--- Work required ---
Set down exactly the lines below between the line holding "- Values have" and the line holding "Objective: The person", inclusive; no other line belongs in the answer.

--- Supplied records ---

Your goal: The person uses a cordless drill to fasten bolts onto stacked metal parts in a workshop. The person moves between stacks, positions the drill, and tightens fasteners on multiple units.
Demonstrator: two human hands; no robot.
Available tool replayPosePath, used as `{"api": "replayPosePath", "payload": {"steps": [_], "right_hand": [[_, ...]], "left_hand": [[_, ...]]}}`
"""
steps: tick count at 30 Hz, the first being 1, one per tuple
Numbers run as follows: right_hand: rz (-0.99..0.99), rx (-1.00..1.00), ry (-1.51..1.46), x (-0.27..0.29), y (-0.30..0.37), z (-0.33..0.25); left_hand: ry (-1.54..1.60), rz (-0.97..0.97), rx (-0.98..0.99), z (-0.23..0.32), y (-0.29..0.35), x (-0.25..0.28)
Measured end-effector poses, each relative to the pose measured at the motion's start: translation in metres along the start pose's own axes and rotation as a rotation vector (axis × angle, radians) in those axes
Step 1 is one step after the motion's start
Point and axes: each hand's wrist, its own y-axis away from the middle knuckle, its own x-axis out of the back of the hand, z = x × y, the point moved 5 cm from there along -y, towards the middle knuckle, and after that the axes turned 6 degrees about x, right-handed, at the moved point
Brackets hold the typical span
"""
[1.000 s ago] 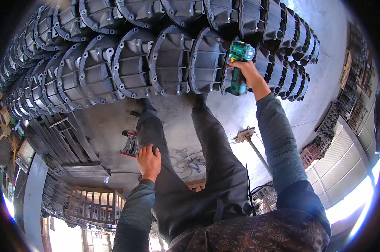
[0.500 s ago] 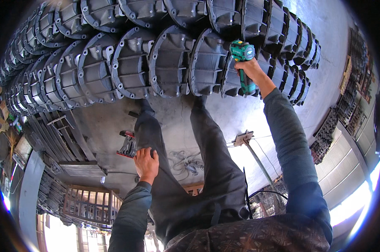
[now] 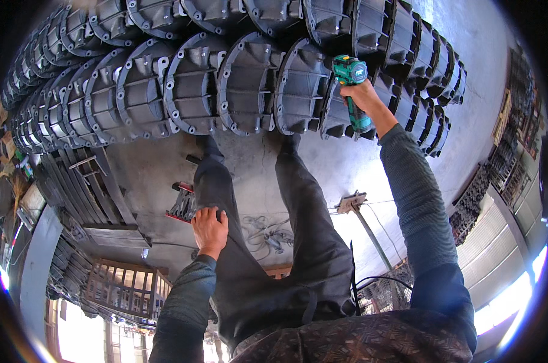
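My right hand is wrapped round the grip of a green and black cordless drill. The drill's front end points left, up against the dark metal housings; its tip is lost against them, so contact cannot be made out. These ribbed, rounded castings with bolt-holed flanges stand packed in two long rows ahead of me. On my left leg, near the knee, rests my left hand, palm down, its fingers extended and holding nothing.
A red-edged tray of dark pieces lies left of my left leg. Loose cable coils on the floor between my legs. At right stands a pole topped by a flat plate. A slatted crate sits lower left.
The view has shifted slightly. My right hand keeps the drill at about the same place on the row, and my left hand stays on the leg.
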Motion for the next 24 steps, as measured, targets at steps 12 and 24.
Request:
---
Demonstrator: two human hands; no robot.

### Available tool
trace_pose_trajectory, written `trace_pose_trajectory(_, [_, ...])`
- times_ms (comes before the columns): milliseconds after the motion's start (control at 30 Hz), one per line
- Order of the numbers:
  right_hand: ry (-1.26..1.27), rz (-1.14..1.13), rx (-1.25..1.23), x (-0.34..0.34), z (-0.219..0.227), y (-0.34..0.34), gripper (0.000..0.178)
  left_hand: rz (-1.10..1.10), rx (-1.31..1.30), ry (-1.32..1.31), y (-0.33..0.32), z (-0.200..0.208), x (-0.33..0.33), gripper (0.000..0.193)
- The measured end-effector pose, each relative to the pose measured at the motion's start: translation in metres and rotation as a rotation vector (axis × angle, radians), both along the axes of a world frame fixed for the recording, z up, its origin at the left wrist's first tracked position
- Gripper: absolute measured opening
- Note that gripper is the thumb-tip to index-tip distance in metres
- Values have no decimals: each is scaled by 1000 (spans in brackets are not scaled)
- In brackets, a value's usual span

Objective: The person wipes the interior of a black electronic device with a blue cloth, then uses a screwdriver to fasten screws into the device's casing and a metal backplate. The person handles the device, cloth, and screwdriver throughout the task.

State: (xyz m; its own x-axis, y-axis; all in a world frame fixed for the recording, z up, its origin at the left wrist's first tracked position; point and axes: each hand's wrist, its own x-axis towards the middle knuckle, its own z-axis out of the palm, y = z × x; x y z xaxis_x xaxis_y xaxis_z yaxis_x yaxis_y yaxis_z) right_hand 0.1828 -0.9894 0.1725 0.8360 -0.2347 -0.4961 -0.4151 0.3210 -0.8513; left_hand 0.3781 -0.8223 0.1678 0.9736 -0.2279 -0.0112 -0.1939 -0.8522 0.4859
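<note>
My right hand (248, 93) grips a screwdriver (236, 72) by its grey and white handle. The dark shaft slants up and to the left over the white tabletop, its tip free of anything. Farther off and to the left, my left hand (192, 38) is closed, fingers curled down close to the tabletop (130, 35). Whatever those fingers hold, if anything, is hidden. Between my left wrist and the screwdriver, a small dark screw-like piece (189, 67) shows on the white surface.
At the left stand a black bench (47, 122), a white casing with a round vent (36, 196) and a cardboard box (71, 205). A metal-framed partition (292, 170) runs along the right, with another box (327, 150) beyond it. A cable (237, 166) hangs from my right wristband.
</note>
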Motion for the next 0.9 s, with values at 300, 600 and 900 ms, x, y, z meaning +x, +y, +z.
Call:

--- Answer box ---
- Values have no decimals: each is scaled by 1000 (spans in brackets are not scaled)
- In brackets, a value's usual span

Objective: The person wipes the interior of a black electronic device with a blue cloth, then uses a screwdriver to fasten screws into the device's casing and a metal backplate. The person handles the device, cloth, and screwdriver throughout the task.

The generated output is now complete.